In Spain’s National Health System, we have solutions to optimize CIED-I management, as mentioned in this review. In most autonomous communities, electronic health records are available to facilitate early diagnosis and expedite referral for prompt extraction. Furthermore, many tertiary hospitals across the country have specialists dedicated to this pathology, facilitating referral from hospitals not equipped to perform extractions with maximum safety.

A previous study conducted at our hospital, published by Mosquera et al. several years ago, demonstrated the remarkable efficacy and safety of excimer laser-assisted transvenous lead extraction in high-risk patients, supporting the outcomes described in this review. This was only possible due to meticulous perioperative patient assessment and joint evaluation by all involved services (cardiologists, infectious disease internists, electrophysiologists, and cardiac surgeons), allowing for early detection and extraction in most cases. Additionally, a strict institutional protocol with a pre-established rescue surgical plan and comprehensive intraoperative invasive monitoring was implemented for each patient to minimize response time in case of major complications. Finally, all procedures were conducted in an operating room equipped for open or endovascular surgery, led by an experienced operator with immediate availability of extracorporeal circulation (ECC) surgery. These aspects are crucial to ensure the safety and effectiveness of the procedure in patients with CIED-I.

Although infected device extraction is a highly effective procedure, we must not overlook that, in some high-risk surgical patients—such as those with leads implanted for over eight years, significant frailty, or limited life expectancy—chronic antibiotic therapy may be an acceptable and effective option.

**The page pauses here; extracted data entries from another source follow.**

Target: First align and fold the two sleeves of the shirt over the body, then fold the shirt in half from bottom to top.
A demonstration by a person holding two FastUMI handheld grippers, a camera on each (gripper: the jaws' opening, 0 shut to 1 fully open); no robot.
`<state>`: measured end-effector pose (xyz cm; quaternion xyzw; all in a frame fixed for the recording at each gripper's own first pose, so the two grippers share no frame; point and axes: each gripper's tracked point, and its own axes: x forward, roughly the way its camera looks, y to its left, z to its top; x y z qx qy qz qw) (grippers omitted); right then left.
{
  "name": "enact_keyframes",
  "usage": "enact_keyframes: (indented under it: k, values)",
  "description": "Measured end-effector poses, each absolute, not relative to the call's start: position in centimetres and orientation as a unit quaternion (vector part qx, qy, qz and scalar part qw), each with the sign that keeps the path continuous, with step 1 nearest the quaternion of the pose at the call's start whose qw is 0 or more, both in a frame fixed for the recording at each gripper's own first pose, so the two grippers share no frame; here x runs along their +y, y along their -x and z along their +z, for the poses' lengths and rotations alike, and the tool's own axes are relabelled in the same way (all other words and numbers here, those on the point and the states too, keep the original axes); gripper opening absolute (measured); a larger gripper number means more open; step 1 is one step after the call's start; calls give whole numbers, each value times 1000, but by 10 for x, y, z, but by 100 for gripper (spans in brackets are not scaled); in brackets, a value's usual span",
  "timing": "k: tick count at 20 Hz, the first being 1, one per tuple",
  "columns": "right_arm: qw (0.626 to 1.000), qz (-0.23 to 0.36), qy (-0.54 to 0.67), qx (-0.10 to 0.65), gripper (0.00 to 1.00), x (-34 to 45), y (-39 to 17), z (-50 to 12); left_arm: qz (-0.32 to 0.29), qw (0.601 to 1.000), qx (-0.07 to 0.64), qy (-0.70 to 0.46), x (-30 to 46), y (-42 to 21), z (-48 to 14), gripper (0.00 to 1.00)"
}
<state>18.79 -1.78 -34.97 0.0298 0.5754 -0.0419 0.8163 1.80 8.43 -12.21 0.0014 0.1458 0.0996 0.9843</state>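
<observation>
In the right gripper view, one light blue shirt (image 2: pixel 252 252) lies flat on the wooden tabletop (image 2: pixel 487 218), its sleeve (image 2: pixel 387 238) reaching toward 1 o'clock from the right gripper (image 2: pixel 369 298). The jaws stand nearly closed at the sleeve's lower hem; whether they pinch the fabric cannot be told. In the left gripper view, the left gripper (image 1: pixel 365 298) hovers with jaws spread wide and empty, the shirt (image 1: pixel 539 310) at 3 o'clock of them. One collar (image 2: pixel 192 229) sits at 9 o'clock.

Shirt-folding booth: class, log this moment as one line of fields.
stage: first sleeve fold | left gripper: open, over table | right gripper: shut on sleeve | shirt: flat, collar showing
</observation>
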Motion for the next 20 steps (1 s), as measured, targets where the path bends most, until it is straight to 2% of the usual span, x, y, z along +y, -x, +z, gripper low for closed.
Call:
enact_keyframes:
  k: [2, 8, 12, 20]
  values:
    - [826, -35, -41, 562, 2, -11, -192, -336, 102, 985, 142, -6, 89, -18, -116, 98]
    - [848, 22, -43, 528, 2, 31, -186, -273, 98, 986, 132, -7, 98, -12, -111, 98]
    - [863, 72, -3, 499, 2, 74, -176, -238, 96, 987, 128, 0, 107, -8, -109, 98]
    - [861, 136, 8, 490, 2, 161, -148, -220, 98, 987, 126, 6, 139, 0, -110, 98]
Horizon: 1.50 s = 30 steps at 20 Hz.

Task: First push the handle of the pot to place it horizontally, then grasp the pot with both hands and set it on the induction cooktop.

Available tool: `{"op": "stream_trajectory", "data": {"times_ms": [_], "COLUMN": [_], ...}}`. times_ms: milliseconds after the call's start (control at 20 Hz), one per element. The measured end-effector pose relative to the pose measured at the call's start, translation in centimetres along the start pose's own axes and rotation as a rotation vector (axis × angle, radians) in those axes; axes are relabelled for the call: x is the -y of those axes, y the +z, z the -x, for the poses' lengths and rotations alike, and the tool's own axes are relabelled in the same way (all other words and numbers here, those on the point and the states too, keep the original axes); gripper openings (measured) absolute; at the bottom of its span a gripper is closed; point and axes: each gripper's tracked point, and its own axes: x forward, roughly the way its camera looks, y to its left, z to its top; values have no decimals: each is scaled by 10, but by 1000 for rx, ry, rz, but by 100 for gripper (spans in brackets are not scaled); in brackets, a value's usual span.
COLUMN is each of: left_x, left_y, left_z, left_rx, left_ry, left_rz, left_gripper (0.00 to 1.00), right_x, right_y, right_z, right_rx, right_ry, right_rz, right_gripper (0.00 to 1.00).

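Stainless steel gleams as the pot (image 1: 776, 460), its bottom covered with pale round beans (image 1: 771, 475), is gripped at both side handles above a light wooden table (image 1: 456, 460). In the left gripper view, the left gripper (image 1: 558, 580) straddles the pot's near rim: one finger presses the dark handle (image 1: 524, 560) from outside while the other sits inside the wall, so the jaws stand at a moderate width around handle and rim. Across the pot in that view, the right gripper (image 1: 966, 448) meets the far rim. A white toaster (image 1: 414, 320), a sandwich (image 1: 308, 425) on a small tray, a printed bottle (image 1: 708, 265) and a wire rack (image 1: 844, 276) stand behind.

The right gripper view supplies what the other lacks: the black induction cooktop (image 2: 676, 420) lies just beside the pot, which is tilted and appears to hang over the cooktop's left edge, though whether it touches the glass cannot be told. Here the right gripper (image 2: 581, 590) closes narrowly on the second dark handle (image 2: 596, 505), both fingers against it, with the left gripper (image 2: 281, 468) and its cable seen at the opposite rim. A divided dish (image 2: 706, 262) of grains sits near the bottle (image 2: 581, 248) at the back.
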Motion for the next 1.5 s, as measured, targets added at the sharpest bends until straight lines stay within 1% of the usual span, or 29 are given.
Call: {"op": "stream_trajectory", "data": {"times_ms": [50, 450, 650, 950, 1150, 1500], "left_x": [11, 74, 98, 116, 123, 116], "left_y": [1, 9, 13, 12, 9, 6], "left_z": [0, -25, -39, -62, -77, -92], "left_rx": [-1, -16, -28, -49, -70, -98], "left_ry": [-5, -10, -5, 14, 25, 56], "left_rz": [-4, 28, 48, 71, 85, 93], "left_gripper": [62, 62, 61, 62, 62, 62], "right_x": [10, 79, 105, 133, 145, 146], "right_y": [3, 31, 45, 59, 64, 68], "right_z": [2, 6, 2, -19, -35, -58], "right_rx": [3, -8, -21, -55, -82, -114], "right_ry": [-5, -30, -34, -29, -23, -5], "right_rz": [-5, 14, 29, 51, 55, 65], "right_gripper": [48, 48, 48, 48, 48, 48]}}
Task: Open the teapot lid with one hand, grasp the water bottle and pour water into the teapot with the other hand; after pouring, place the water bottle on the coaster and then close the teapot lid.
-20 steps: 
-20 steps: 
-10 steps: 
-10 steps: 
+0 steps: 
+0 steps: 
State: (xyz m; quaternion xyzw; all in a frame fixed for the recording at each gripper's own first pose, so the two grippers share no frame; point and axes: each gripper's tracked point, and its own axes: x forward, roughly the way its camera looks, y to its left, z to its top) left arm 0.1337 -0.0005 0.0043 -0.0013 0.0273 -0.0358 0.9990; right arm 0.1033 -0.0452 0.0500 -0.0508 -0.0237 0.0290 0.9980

Given the aging population and the projected increase in device implantations in the coming years, careful case-by-case evaluation will be essential, considering all available options before making the drastic and difficult decision not to extract the infected device in certain patients.

REFERENCE:

Lakkireddy DR, Segar DS, Sood A, Wu M, Rao A, Sohail MR, et al. Early Lead Extraction for Infected Implanted Cardiac Electronic Devices: JACC Review Topic of the Week. J Am Coll Cardiol. 2023 Apr 4;81(13):1283-1295. doi: 10.1016/j.jacc.2023.01.038.

Víctor X. Mosquera, Luisa Pérez-Álvarez, Yago Vilela-González, Enrique Ricoy-Martínez, Ignacio Mosquera-Pérez, Carlos Velasco-García, et al. Efficacy, safety, and predictors of complications in excimer laser-assisted cardiac lead extraction. REC CardioClinics 2019;54(1):33-40. doi: 10.1016/j.rccl.2019.01.015.